*** DATA UNDER STUDY

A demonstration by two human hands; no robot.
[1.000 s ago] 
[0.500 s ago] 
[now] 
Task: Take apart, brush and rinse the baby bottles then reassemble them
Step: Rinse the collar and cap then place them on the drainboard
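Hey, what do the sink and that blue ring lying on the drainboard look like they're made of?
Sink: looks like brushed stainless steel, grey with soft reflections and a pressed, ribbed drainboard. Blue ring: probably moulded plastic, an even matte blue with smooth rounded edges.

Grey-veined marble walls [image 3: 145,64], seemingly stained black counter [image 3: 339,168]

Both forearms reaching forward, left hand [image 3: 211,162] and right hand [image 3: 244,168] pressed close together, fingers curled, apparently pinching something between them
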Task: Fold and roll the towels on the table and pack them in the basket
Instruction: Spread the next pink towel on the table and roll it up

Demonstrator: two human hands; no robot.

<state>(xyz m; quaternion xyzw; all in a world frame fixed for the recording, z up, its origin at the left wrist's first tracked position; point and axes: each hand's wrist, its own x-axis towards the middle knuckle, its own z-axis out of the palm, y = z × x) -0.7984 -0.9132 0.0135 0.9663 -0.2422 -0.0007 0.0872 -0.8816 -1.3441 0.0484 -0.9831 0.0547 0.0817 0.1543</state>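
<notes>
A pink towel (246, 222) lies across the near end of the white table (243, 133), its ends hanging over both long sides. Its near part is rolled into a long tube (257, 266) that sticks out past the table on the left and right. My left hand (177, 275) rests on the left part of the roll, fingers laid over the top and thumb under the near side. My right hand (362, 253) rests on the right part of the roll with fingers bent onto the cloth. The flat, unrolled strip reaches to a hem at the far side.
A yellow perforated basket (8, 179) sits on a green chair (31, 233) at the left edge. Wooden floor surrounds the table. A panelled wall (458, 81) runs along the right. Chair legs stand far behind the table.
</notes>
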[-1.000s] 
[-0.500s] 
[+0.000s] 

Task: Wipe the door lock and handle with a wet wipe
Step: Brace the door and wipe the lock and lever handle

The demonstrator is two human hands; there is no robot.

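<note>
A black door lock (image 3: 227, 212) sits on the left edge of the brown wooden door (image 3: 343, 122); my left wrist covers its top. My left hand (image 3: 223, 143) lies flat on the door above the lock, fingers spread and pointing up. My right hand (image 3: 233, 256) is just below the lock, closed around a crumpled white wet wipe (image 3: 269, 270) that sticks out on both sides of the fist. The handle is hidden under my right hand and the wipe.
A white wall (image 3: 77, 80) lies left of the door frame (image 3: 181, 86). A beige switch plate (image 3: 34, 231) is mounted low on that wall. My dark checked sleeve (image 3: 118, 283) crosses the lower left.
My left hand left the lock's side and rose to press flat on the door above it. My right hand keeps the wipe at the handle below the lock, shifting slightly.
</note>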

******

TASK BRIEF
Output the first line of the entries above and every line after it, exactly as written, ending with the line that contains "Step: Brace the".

WRITTEN ANSWER
A demonstration by two human hands; no robot.
[1.000 s ago] 
[0.500 s ago] 
[now] 
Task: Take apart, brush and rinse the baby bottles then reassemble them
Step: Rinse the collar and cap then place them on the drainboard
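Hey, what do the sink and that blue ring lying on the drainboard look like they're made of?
Sink: looks like brushed stainless steel, grey with soft reflections and a pressed, ribbed drainboard. Blue ring: probably moulded plastic, an even matte blue with smooth rounded edges.

Grey-veined marble walls [image 3: 145,64], seemingly stained black counter [image 3: 339,168]

Both forearms reaching forward, left hand [image 3: 211,162] and right hand [image 3: 244,168] pressed close together, fingers curled, apparently pinching something between them
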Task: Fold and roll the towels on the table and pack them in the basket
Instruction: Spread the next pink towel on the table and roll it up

Demonstrator: two human hands; no robot.

<state>(xyz m; quaternion xyzw; all in a world frame fixed for the recording, z up, its origin at the left wrist's first tracked position; point and axes: each hand's wrist, its own x-axis towards the middle knuckle, its own z-axis out of the palm, y = z × x) -0.7984 -0.9132 0.0135 0.9663 -0.2422 -0.0007 0.0872 -0.8816 -1.3441 0.0484 -0.9831 0.0547 0.0817 0.1543</state>
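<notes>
A pink towel (246, 222) lies across the near end of the white table (243, 133), its ends hanging over both long sides. Its near part is rolled into a long tube (257, 266) that sticks out past the table on the left and right. My left hand (177, 275) rests on the left part of the roll, fingers laid over the top and thumb under the near side. My right hand (362, 253) rests on the right part of the roll with fingers bent onto the cloth. The flat, unrolled strip reaches to a hem at the far side.
A yellow perforated basket (8, 179) sits on a green chair (31, 233) at the left edge. Wooden floor surrounds the table. A panelled wall (458, 81) runs along the right. Chair legs stand far behind the table.
</notes>
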[-1.000s] 
[-0.500s] 
[+0.000s] 

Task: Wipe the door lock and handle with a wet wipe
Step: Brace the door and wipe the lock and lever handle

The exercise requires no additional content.